Industri tekstil Indonesia terus menghadapi tekanan berat akibat derasnya arus barang impor, yang tidak hanya menekan pasar domestik tetapi juga memicu gelombang Pemutusan Hubungan Kerja (PHK) dan penutupan pabrik. Data dari Asosiasi Produsen Serat dan Benang Filamen Indonesia (APSyFI) menunjukkan bahwa sejak 2023 hingga akhir 2024, tujuh perusahaan tekstil gulung tikar, sementara 28 pabrik menghentikan produksi sepenuhnya.

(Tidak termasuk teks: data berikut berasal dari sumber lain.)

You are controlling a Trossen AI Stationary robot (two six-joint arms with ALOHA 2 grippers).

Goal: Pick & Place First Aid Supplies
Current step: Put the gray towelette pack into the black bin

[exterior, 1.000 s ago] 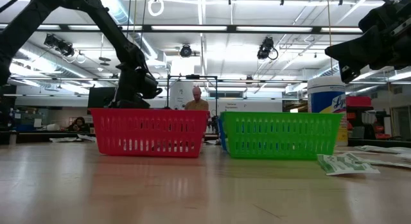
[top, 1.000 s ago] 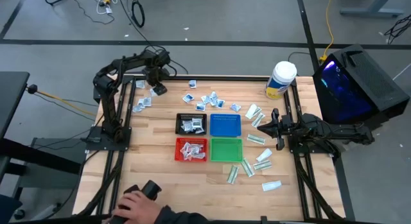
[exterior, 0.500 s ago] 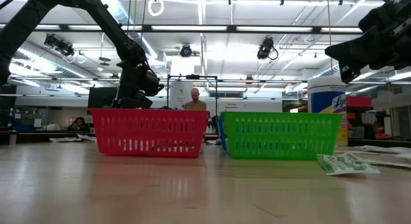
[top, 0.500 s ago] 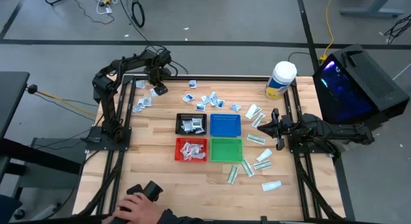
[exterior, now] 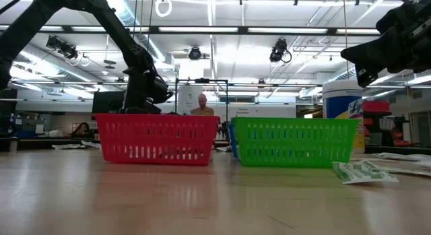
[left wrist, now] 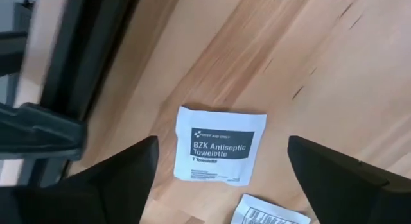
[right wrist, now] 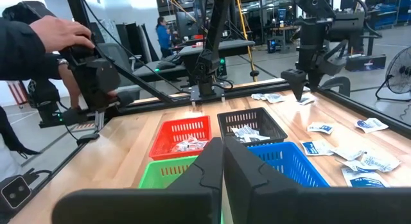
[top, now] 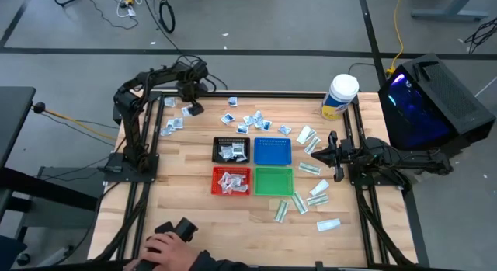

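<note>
The left gripper (top: 192,102) hangs over the far-left corner of the wooden table (top: 186,209), its two dark fingers (left wrist: 115,176) spread wide and empty, with a squarish white BZK antiseptic towelette packet (left wrist: 220,145) lying flat on the boards squarely between them. In the left wrist view the packet sits centred in the gap, its printed lines running across from one finger toward the other, and the corner of a second packet (left wrist: 273,212) shows just beside it, nearer the camera. Judged from that alignment, the coming move is a straight descent onto the towelette, and the neighbouring packet looks close enough to be nudged. The left arm is plainly the nearer one to this corner. The right gripper (right wrist: 222,161) waits at the right side of the table, fingers pressed together and holding nothing, beside a scatter of longer white-and-green packets (top: 309,169). More squarish packets (top: 255,121) lie along the far side of the table, behind the four mesh trays: the black tray (top: 217,151) and the red tray (top: 215,182) already hold packets, while the blue tray (top: 272,151) and green tray (top: 273,181) look empty. A white jar with a yellow label (top: 339,96) stands at the far right. A person's hand (top: 167,246) rests on a dark device at the near edge.
</note>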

Tahun 2024 menjadi masa sulit bagi sejumlah emiten tekstil Indonesia. Berbagai masalah seperti penundaan kewajiban pembayaran utang (PKPU) hingga kasus kepailitan terus menghantui industri ini. Head Customer Literation and Education Kiwoom Sekuritas, Oktavianus Audi, memproyeksikan bahwa tahun 2025 masih akan menjadi periode penuh tantangan bagi emiten tekstil.

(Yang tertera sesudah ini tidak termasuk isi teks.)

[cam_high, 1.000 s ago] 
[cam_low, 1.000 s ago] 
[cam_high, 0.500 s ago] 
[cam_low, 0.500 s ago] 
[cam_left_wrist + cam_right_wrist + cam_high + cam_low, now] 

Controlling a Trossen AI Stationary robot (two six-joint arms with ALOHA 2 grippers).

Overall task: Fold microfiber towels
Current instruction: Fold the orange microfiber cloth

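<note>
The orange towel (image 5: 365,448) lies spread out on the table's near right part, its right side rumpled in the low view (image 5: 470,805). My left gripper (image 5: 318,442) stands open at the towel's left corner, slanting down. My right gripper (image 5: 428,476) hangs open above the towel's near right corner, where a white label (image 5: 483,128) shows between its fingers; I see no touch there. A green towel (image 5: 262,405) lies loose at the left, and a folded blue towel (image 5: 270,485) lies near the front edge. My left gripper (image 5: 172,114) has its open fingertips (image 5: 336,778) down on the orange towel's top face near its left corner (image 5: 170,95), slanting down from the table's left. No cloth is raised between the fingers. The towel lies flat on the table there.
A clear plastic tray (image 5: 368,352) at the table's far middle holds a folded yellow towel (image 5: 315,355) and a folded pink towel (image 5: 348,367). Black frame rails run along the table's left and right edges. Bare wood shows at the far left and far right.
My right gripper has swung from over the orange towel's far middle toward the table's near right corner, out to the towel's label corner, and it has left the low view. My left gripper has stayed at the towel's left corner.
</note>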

Ketua Umum Asosiasi Pengusaha Indonesia (Apindo), Shinta Widjaja Kamdani, menyatakan dukungan terhadap pemerintah untuk merevisi Peraturan Menteri Perdagangan (Permendag) Nomor 8 Tahun 2024. Kebijakan impor dalam peraturan tersebut dinilai berkontribusi pada menurunnya kinerja industri tekstil dan produk tekstil (TPT) dalam negeri.